At Bill Murray’s epiphany in “Groundhog Day,” he says, “Do you know what today is? Today is tomorrow. It happened!” We have made the turn to the execution phase, on the return path to new normal. It carries a different kind of excitement. Our Marshall Plan. With the terror diluted, people seem happier and the crisis feels less compelling, but fear is still there. Fear of future surges, fear of economic struggle, and fear of the unknown, because “normal” is gone. In the execution phase people like me begin returning to their accustomed roles as elements of production, treating diseases pushed aside by COVID-19. It’s uplifting to be back in the operating room today doing heart surgery again. The pole star I’ve followed through 59 updates is moving.

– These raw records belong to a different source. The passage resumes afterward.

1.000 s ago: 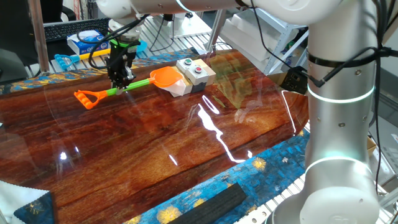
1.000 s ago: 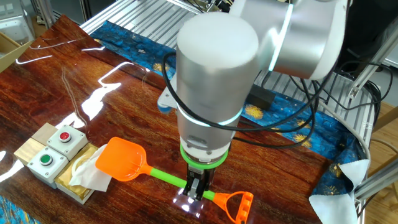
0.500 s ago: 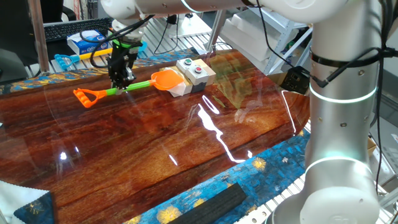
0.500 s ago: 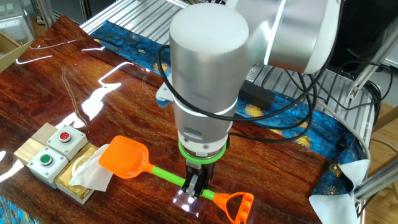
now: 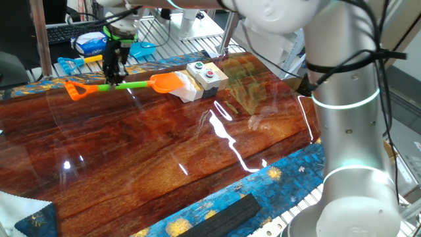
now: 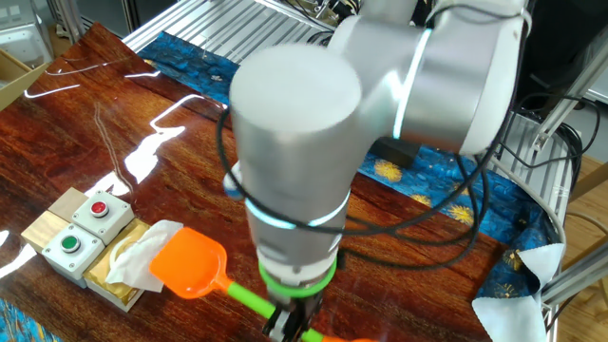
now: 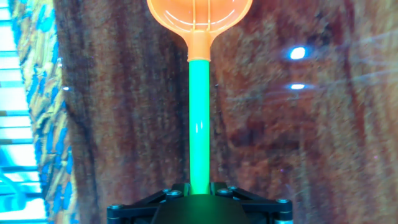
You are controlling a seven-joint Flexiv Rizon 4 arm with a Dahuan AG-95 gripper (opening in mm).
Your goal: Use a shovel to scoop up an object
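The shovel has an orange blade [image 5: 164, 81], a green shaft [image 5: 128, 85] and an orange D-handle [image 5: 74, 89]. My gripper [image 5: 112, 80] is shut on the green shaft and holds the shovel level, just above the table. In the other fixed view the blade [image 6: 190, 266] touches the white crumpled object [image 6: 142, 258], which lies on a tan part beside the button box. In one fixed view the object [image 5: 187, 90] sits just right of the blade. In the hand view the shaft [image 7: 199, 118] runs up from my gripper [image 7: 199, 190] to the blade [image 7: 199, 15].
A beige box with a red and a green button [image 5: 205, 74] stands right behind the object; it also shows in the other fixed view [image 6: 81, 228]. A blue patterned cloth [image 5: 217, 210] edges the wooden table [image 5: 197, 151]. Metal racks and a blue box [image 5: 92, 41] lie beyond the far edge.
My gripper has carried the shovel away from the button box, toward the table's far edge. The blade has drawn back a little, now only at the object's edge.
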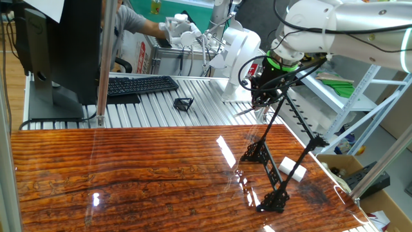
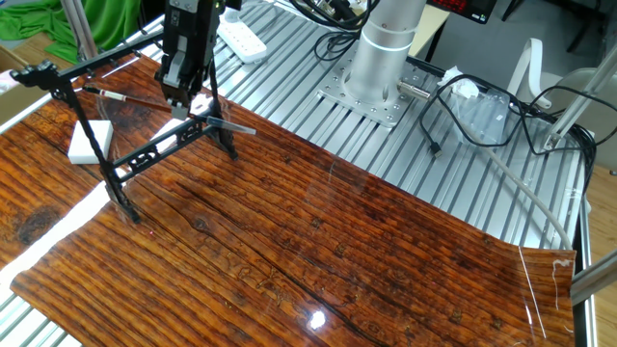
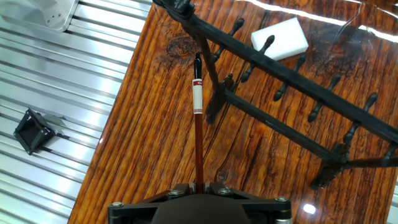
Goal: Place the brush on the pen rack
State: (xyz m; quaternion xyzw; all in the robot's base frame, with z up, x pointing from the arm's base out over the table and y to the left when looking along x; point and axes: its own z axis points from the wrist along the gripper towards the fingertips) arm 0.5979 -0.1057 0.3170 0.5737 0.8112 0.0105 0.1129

I feel my motivation leaning away from filling a void toward meeting an expectation. Perhaps that’s my void, that provokes a performance that’s a tiny bit too self-conscious and takes me closer to the fine line between full of knowledge and full of myself. Whatever, it’s time for a pause. The new normal will not include updates every day. “No man ever steps in the same river twice, for it is not the same river, and he is not the same man.” Mush on, Heraclitus!